Mosul. Georgette, cristiana sfuggita all’Isis: «Mi ha nascosto una famiglia musulmana»

«Se ci avessero scoperti, i jihadisti dell’Isis ci avrebbero ucciso». Eppure, Georgette Hanna l’hanno nascosta in casa lo stesso per due anni e mezzo. Anche se lei è cristiana e loro invece sono musulmani. È solo una delle storie che cominciano ad emergere da Tel Keff, città che si trova a 15 chilometri a nord di Mosul e che è stata liberata la settimana scorsa dalle truppe governative.
NON POTEVA FUGGIRE. La città, dove un tempo vivevano cristiani e musulmani insieme, è stata conquistata dallo Stato islamico nel giugno del 2014. Quando i terroristi sono entrati, tutti i cristiani sono stati costretti a scappare. Ma Georgette Hanna, 60 anni, è rimasta. Non potendo camminare a causa di problemi di salute, non è potuta fuggire e già si preparava alla sorte toccata a tanti altri fedeli della Piana di Ninive: la cattura da parte dell’Isis, le torture, la conversione forzata all’islam, a volte la morte.
«SAPEVAMO DI RISCHIARE LA VITA». Georgette, però, non ha passato nulla di tutto questo perché una famiglia musulmana l’ha accolta e nascosta nella propria casa. «Sapevamo di rischiare la vita», ha dichiarato la famiglia al sito iracheno Al Araby al-Jadeed, ma l’hanno protetta lo stesso.

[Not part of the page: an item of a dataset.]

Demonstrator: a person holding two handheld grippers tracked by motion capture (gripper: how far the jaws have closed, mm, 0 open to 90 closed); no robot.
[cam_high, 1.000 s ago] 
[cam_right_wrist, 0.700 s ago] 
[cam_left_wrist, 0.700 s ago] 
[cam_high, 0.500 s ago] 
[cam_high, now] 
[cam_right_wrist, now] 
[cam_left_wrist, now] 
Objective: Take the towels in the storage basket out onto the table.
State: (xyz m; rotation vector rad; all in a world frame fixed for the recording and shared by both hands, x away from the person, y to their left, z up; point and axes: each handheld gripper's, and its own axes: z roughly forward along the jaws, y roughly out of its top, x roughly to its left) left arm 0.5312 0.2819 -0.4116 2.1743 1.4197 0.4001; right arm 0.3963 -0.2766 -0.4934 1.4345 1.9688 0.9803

Per due anni e mezzo Georgette non è uscita di casa e quando i soldati iracheni l’hanno trovata, durante la perquisizione di tutte le abitazioni, si è nascosta sotto un velo. «Temeva fossimo del Daesh», hanno raccontato i militari usando l’acronimo arabo per Stato islamico.
CHIESE COME CENTRI DI ADDESTRAMENTO. L’esercito iracheno ha anche trovato le chiese della città distrutte, tranne quella principale, la chiesa del Sacro Cuore, che l’Isis ha adibito a centro di addestramento delle reclute. Qui venivano portati bambini e ragazzini da Mosul per essere trasformati in «leoni del Califfato», dopo aver prestato giuramento ad Al-Baghdadi. Anche nella principale città della Piana di Ninive, Qaraqosh, gli islamisti hanno usato le chiese per motivi estranei al culto: una è stata adibita a poligono di tiro, l’altra a fabbrica di bombe. Secondo un testimone, sceglievano le chiese perché «sapevano che gli aerei della coalizione anti-Isis non le avrebbero mai bombardate».